Carl Dranoff, founder and CEO of Dranoff Properties, and John Schreiber, CEO and president of the New Jersey Performing Arts Center in Newark.
By Joshua Burd
Patience can go a long way in the real estate business — not to mention a sense of humor.
Carl Dranoff has proved that he has both, especially when it comes to a much-delayed redevelopment project around the New Jersey Performing Arts Center. Asked how he felt after recently closing on the complex financial and property agreements that will allow construction to finally get started, the developer kept it light, while also keeping it in perspective.
“I felt like we were an overnight sensation after nine years,” said Dranoff, founder and CEO of Dranoff Properties. “The day that we closed, the plaudits started to come in because it’s truly a game-changing project for Newark.”
It’s why Dranoff and other stakeholders in the city are now looking ahead to a long-awaited groundbreaking for One Theater Square, a high-profile, mixed-use project that was conceived more than a decade ago. The $116 million proposal calls for a glassy, 22-story luxury apartment tower sitting atop street-level retail space, aiming to transform a 1.2-acre lot across from NJPAC.

And while a formal ceremony will likely take place next month, construction crews are not wasting any time. Dranoff said “the shovel is in the ground,” adding that the next step is to relocate the police substation on the site and then demolish the building.
Within 30 days, he said, he expects to be “going into deep foundations.”
The 245-unit project comes 19 years after the opening of NJPAC, a building that was meant to be a catalyst in downtown Newark as much as any other part of its mission. One Theater Square was first pitched around 2005 by Larry Goldman, the center’s founding CEO, but ran into roadblocks such as the real estate crash and skepticism about the market in Newark.
But the passage of time has resulted in a robust demand for luxury apartments — especially in walkable, urban locales — creating an opportunity for cities where developers can still see potential. For instance, barely a block from the theater, a developer is converting the historic Hahne & Co. department store into a complex with 160 apartments and a Whole Foods.
“The market is at a very ripe tipping point right now for residential,” said John Schreiber, the current CEO and president of NJPAC. “I think the odds for success for this building are overwhelming now, based on everything that’s happening in the economy and in the marketplace. I’m not sure if, five years ago, that would have been the case.”

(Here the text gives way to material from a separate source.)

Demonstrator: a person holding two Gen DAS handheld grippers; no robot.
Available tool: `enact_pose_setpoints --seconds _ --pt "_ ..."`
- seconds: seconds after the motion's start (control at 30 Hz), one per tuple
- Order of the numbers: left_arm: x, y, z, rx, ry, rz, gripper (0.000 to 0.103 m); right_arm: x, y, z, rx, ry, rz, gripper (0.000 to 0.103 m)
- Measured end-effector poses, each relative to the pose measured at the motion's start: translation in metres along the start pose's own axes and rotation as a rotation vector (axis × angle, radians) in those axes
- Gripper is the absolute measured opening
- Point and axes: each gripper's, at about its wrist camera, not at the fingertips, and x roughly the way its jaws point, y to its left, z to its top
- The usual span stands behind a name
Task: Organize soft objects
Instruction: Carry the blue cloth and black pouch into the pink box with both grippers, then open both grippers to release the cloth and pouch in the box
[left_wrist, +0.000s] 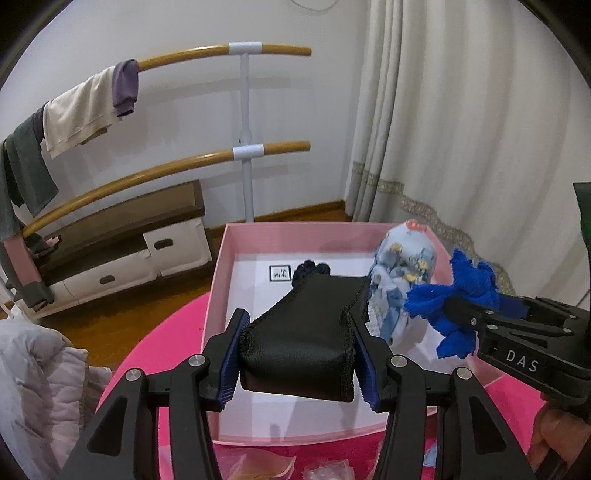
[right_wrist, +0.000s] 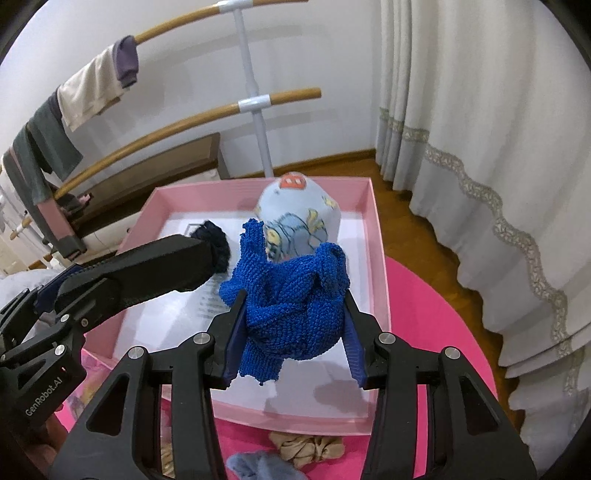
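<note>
My left gripper (left_wrist: 297, 325) is shut on a black leather-like soft pouch (left_wrist: 314, 295), holding it above the pink box (left_wrist: 295, 230). My right gripper (right_wrist: 295, 301) is shut on a bunched blue knitted cloth (right_wrist: 291, 321), also over the box. Each gripper shows in the other's view: the right gripper (left_wrist: 458, 314) with the blue cloth (left_wrist: 469, 280) to the right, the left gripper (right_wrist: 199, 254) to the left. Inside the box a light-blue patterned cloth piece (right_wrist: 299, 214) stands at the far right, and a black scrunchie (right_wrist: 216, 236) lies at the far left.
The box (right_wrist: 380, 277) rests on a round pink table (right_wrist: 424, 314). A beige scrunchie (right_wrist: 306, 445) and a grey-blue one (right_wrist: 258, 465) lie on the table in front of it. A clothes rack (left_wrist: 243, 147), a low cabinet (left_wrist: 129, 251) and curtains (left_wrist: 461, 129) stand behind.
</note>
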Motion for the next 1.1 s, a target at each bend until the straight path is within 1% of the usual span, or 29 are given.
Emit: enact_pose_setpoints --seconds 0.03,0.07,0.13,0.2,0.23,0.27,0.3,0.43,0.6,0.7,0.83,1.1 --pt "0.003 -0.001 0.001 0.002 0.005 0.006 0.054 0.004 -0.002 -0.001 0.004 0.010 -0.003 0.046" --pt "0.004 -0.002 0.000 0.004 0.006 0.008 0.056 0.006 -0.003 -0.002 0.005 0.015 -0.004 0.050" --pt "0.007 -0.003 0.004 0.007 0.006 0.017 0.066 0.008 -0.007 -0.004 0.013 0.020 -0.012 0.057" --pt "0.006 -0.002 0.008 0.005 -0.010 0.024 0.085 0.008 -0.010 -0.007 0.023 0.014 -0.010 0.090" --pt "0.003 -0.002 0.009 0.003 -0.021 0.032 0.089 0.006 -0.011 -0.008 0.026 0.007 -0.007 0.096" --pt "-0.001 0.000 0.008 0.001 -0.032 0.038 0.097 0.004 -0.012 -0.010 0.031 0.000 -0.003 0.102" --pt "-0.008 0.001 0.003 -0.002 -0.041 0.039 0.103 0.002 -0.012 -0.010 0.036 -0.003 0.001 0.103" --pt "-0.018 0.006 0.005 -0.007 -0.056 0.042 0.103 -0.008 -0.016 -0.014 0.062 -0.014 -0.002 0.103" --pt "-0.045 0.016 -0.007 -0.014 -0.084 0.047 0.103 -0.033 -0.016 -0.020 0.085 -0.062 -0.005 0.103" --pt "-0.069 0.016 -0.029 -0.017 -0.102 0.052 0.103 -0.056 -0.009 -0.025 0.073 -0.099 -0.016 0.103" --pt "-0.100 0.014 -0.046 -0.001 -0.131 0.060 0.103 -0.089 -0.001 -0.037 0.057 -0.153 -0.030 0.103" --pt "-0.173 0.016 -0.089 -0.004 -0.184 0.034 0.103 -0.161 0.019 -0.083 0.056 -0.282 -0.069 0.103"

There is new commercial development to augment the additional residential units in the neighborhood. A newly rehabilitated Military Park sits just across the street from the theater, while some two blocks away, Prudential Financial has opened a gleaming new office tower.
The newfound excitement over One Theater Square follows a milestone reached by stakeholders earlier this month. Dranoff said “all of the money was put on the table for the entire project,” including a grant from the city of Newark and a $33 million state tax credit, along with financing from Prudential, Fifth Third Bank, his own development firm and NJPAC.
That step allowed NJPAC to take control of the land from the state and to then effectuate a ground lease with Dranoff, he said. The Philadelphia-based developer now expects to raise steel by the winter and top off in September 2017, with the first occupants moving in around spring 2018.
“Great things are worth waiting for, and I think the ingredients are much more in place right now. There’s much more pent-up demand than nine years ago, and I really believe Newark is ready to take off.
“It is taking off,” he added. “We’re just going to be more of a catalyst to make it go faster.”
Updated plans call for 22-story building with 245 apartments, 12,000 square feet of retail and 285 parking spaces. It’s a far cry from the 44-story tower that stakeholders once envisioned, but Dranoff noted that the final product will be “a more efficient building” with only about 90 fewer units, despite being half the height.
If all goes well, NJPAC hopes that One Theater Square won’t be a solo act. The venue has “another two buildable sites of significance on our campus that we intend to develop,” Schreiber said, though he could only say that there were “a lot of ideas” for what will go there.
Those plans will be cultivated by Theater Square Development Co., an NJPAC subsidiary of which Schreiber also serves as CEO. Doing so for the past three years has been “a unique experience,” he said, in that he has spent his career in the entertainment and culture business and has had to learn an industry that he had “only sort of understood and observed from afar.”
“And the nature of this transaction, I think, is fairly unique … because of the public-private partnership and all of the partners involved, so it’s been a fascinating journey for me,” Schreiber said. “And I guess the thing that has been most satisfying and most rewarding to me is just the collaborative nature of the project — so many partners are pulling together to get this done.”